«Un dato non soddisfacente». Così il ministro dell’Interno Matteo Piantedosi ha definito i risultati del voto degli studenti fuorisede alle ultime elezioni europee. Ma la domanda è: di chi è la colpa di questo “dato non soddisfacente”?
Il governo aveva introdotto un sistema sperimentale per permettere agli studenti fuorisede di votare senza tornare a casa. Peccato che il sistema fosse così macchinoso e limitato, da scoraggiare la partecipazione. Solo il 4% degli studenti ha fatto richiesta, e molti di loro avrebbero comunque dovuto spostarsi in un altro comune per votare. Davvero si pensava che funzionasse?
Il Governo non lo vuole per i referendum
E ora, mentre si avvicinano i referendum, il governo non ha intenzione di replicare il sistema.
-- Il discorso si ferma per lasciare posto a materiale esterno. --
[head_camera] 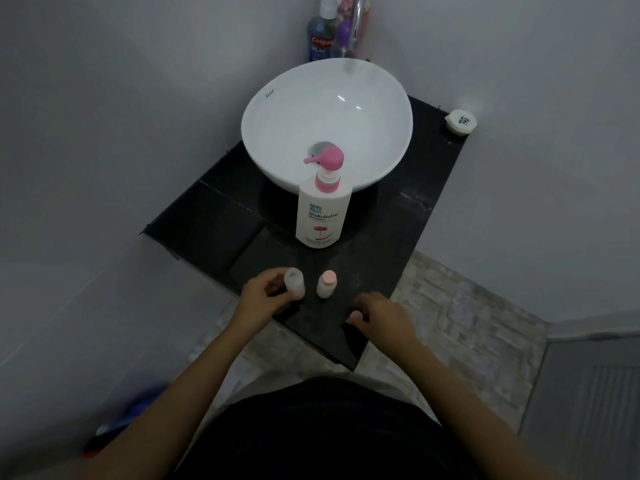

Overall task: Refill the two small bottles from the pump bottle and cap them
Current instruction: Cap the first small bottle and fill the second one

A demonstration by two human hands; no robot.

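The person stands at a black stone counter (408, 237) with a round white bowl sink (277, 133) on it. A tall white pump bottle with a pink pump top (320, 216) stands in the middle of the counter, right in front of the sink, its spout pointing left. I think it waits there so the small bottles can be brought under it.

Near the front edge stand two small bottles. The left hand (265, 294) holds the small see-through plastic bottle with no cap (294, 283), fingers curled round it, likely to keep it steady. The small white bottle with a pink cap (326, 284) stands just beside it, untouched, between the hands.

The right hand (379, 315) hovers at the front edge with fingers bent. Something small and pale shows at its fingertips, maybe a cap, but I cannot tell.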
Anzi, scarica la responsabilità sul Parlamento, dimenticando che la maggioranza ha già “smontato” una proposta delle opposizioni per il voto dei fuorisede, trasformandola in una delega al governo. Una mossa che, guarda caso, rimanda tutto alle calende greche.
La verità è che il diritto di voto dei fuorisede non sembra essere una priorità. Eppure, parliamo di quasi 5 milioni di cittadini, tra studenti e lavoratori, che oggi sono costretti a scegliere tra perdere un giorno di lavoro o studio per votare o rinunciare a un diritto fondamentale.
Serve una soluzione seria e inclusiva, non annunci e promesse vuote. Il diritto di voto non è un optional, è un pilastro della democrazia.